Dual Monitors

It’s a dreary, fall-like day and I’m on a big couch cuddled up to a warm laptop when I find I need to do a side by side comparison of data in an accounting app window and a spreadsheet. Woe is me, I have only one monitor!

My main desktop machines have had dual monitors for many years. Being used to two monitors, it always feels crippling to only have one. I’ll probably fix my immediate need by unplugging a monitor from some other machine and plugging it in to my laptop external monitor port as soon as I finish this post.

If you have not tried dual monitors you really should. The ability to work on a document while researching on-line with both word processor and web browser open full-screen is wonderful. Or have one monitor for work and the second for IMs, Twitters or what have you. Any time you find yourself Alt-Tabbing between windows is a good time to have multiple monitors. And it’s easy!

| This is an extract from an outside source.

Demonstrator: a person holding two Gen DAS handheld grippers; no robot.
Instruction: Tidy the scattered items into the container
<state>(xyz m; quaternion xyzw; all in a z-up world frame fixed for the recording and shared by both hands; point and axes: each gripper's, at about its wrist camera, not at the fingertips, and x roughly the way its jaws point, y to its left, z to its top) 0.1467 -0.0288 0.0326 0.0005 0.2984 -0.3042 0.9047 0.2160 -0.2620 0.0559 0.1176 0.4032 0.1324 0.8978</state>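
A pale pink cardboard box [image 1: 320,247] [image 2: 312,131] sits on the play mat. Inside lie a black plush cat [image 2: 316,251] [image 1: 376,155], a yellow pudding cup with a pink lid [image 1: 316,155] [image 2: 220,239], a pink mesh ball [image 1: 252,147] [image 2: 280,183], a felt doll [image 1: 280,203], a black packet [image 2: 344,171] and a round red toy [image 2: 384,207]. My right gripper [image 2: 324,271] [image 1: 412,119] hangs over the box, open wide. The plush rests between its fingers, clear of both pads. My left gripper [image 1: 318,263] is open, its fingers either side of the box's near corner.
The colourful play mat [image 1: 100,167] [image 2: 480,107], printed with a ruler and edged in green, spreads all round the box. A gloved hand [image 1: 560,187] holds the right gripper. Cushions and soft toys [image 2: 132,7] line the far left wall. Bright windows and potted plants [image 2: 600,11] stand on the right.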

My first dual monitor machine was a Celeron 533, Windows 98 box with onboard video and a $10 used PCI video card. Plug in the two monitors, right-click on the desktop and select … oh heck, I forget. “Configure desktop” maybe? I don’t have a Windows machine anymore, but it’s pretty obvious when it’s in front of you. Enable the second monitor and you’re off! Windows XP was just as easy and I’m sure Windows Vista is too. Have a look at this Windows blog…

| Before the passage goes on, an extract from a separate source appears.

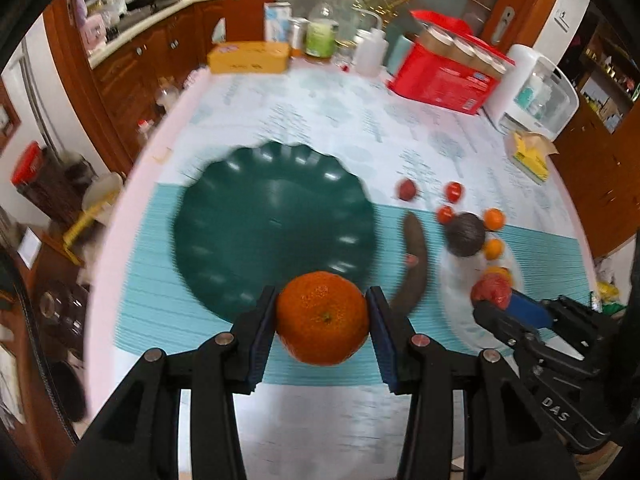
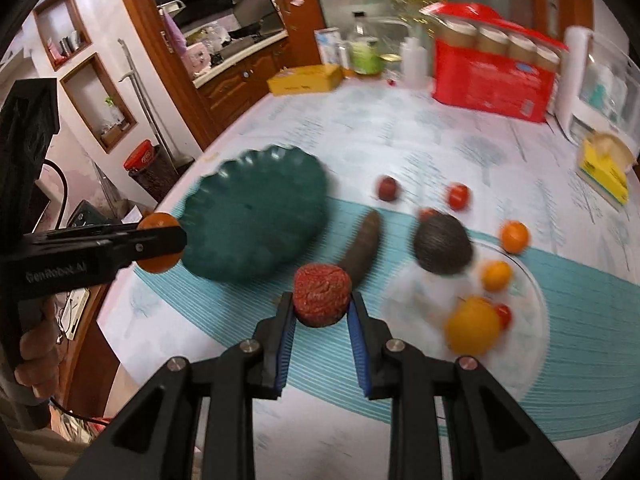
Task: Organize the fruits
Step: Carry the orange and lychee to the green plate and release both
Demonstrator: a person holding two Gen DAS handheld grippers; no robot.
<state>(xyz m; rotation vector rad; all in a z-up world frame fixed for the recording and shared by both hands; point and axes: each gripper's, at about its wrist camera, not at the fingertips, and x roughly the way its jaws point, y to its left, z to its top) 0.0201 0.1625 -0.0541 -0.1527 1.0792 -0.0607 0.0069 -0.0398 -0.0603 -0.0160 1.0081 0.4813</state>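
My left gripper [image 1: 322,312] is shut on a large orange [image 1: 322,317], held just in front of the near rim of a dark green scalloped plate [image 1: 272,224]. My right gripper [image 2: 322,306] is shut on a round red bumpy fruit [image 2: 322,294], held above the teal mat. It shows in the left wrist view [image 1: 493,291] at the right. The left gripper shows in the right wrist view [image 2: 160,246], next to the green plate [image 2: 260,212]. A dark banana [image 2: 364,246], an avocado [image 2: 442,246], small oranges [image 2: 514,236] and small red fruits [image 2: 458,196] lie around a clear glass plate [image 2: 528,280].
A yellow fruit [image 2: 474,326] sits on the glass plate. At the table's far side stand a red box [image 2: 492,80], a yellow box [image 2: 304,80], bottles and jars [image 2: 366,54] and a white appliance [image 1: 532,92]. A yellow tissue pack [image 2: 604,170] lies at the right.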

On Linux it used to be a bit more difficult. You had to add the second monitor by editing your xf86config file manually. It could take a bit of trial and error, with care not to set too high refresh rates for fear of harming your monitors. These days dual monitors are detected and xorg.conf written automagically. You just have to make some decisions around options regarding how you want it to work. Here’s a good example of multiple monitors in action. Wow. I almost wish I hadn’t seen that.

In these days of virtualization I suppose a person could even run multiple OS with multiple monitors and have a separate ‘machine’ on each display! Hmmm.

You can do dual monitors with two video cards or pick up a video card that supports two monitors. It’s not difficult and it’s a great boon to productivity and workspace comfort. Give it a try!